* Problem description *
Transcribe the listing from its top line through the line with "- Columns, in". Keep it exact, both ends included, and add nothing.

□ □ □ □ □ □ □

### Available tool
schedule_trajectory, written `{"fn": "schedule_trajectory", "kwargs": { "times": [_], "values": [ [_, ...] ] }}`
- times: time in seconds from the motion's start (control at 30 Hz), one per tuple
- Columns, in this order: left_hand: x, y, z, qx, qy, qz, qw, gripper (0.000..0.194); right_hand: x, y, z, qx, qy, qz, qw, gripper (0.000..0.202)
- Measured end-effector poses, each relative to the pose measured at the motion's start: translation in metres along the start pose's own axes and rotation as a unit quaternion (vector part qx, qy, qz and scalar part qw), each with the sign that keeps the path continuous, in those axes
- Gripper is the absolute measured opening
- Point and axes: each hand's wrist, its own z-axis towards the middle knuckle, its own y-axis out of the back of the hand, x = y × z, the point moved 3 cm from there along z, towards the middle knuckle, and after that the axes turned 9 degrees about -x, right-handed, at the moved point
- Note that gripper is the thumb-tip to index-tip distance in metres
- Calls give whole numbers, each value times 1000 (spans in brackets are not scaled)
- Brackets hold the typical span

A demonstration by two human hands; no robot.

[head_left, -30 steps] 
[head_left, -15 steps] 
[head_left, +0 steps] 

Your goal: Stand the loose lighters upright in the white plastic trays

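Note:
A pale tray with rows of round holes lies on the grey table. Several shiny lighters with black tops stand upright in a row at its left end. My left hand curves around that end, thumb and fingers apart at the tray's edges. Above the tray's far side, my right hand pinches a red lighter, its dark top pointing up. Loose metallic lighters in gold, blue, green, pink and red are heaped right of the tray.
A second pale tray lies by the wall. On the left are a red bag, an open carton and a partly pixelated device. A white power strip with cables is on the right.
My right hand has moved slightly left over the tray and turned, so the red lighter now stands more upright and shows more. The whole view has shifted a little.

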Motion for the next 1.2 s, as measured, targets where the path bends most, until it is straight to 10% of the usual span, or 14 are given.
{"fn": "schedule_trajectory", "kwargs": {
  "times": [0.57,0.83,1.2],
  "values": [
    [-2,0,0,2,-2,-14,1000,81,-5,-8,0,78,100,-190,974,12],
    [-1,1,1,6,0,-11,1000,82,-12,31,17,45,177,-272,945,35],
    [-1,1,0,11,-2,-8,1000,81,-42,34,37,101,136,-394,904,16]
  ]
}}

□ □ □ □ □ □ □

* Reply *
### Available tool
schedule_trajectory, written `{"fn": "schedule_trajectory", "kwargs": { "times": [_], "values": [ [_, ...] ] }}`
- times: time in seconds from the motion's start (control at 30 Hz), one per tuple
- Columns, in this order: left_hand: x, y, z, qx, qy, qz, qw, gripper (0.000..0.194); right_hand: x, y, z, qx, qy, qz, qw, gripper (0.000..0.202)

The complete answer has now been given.